Assignment:
Give back exactly the lines of the data below, starting with the line that has "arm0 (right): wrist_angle" and going on through the line that has "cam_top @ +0".

##### Provided records #####

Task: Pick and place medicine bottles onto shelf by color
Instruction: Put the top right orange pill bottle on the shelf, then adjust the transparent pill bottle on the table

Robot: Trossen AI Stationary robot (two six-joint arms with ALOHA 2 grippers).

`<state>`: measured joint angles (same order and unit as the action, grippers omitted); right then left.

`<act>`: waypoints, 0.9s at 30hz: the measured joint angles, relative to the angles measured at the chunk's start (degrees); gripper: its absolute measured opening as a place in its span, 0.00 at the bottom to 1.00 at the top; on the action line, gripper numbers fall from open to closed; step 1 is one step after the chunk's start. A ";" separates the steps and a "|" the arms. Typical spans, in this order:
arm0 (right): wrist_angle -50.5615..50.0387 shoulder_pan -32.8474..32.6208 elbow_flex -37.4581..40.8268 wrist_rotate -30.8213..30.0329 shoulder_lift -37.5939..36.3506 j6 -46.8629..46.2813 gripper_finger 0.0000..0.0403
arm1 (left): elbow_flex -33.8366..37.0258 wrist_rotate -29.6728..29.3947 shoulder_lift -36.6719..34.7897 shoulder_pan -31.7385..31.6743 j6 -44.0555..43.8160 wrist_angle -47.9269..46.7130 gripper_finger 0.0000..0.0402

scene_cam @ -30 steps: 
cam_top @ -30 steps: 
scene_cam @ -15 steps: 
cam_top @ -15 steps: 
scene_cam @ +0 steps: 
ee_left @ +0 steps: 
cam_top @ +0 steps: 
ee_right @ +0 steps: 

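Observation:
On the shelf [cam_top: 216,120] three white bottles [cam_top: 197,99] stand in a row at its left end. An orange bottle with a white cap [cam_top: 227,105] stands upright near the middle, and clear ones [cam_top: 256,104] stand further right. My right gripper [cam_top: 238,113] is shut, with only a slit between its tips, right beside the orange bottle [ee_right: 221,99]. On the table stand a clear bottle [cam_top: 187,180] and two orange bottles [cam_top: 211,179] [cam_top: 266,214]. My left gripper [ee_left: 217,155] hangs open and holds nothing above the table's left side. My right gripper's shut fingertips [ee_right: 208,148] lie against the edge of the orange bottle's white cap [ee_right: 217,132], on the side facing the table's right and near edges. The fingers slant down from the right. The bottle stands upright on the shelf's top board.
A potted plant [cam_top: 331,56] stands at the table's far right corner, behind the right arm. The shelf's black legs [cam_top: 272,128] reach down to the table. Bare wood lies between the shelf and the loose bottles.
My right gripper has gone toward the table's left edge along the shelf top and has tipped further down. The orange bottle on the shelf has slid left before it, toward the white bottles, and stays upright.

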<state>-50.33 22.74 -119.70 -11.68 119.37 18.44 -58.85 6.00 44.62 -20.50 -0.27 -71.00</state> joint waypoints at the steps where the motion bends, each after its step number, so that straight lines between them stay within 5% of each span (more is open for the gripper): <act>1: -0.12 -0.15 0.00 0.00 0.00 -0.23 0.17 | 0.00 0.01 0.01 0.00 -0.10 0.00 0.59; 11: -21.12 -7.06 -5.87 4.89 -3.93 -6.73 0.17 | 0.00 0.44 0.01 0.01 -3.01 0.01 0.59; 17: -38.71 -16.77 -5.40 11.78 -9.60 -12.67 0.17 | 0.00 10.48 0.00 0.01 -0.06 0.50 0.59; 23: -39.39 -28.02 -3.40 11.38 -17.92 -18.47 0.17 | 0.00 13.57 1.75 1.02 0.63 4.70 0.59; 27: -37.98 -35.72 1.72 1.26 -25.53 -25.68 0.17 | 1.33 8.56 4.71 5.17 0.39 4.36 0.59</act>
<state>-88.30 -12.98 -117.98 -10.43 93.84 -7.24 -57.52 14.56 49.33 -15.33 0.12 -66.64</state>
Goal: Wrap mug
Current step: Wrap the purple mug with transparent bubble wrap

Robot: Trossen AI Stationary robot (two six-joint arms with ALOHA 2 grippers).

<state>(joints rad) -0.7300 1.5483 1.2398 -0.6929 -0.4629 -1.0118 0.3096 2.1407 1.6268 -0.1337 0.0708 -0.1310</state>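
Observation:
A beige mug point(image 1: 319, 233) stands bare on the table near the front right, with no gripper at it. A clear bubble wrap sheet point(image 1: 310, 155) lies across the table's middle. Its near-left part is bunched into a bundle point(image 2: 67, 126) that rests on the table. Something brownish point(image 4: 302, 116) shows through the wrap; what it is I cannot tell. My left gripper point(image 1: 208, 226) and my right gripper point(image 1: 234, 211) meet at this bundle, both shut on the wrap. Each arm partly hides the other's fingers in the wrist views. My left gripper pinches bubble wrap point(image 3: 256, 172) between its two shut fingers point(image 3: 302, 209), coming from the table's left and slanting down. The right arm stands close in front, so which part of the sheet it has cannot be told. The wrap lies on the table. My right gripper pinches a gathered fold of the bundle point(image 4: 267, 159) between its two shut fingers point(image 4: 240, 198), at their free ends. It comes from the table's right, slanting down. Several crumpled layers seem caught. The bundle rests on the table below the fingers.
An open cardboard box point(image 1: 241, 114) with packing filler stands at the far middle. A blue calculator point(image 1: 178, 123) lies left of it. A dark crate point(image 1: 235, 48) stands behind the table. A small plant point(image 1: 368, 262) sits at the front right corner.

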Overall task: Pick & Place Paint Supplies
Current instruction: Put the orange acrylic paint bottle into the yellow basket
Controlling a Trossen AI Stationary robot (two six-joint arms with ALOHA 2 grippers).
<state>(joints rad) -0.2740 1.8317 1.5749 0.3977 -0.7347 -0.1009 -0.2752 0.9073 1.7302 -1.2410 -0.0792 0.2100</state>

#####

The answer:
arm0 (right): wrist_angle -50.5615..50.0387 shoulder_pan -32.8474..32.6208 elbow_flex -37.4581..40.8268 wrist_rotate -30.8213..30.0329 shoulder_lift -37.5939..36.3506 j6 -46.8629..46.2813 gripper_finger 0.0000..0.0403
arm1 (left): elbow_flex -33.8366..37.0258 wrist_rotate -29.6728..29.3947 shoulder_lift -36.6719..34.7897 shoulder_pan -31.7385..31.6743 j6 -44.0555..43.8160 wrist_angle -47.9269..46.7130 gripper_finger 0.0000..0.0402

scene_cam @ -30 steps: 
cam_top @ -30 steps: 
scene_cam @ -15 steps: 
cam_top @ -15 steps: 
scene_cam @ +0 steps: 
ee_left @ +0 steps: 
cam_top @ +0 steps: 

There is no more to this answer.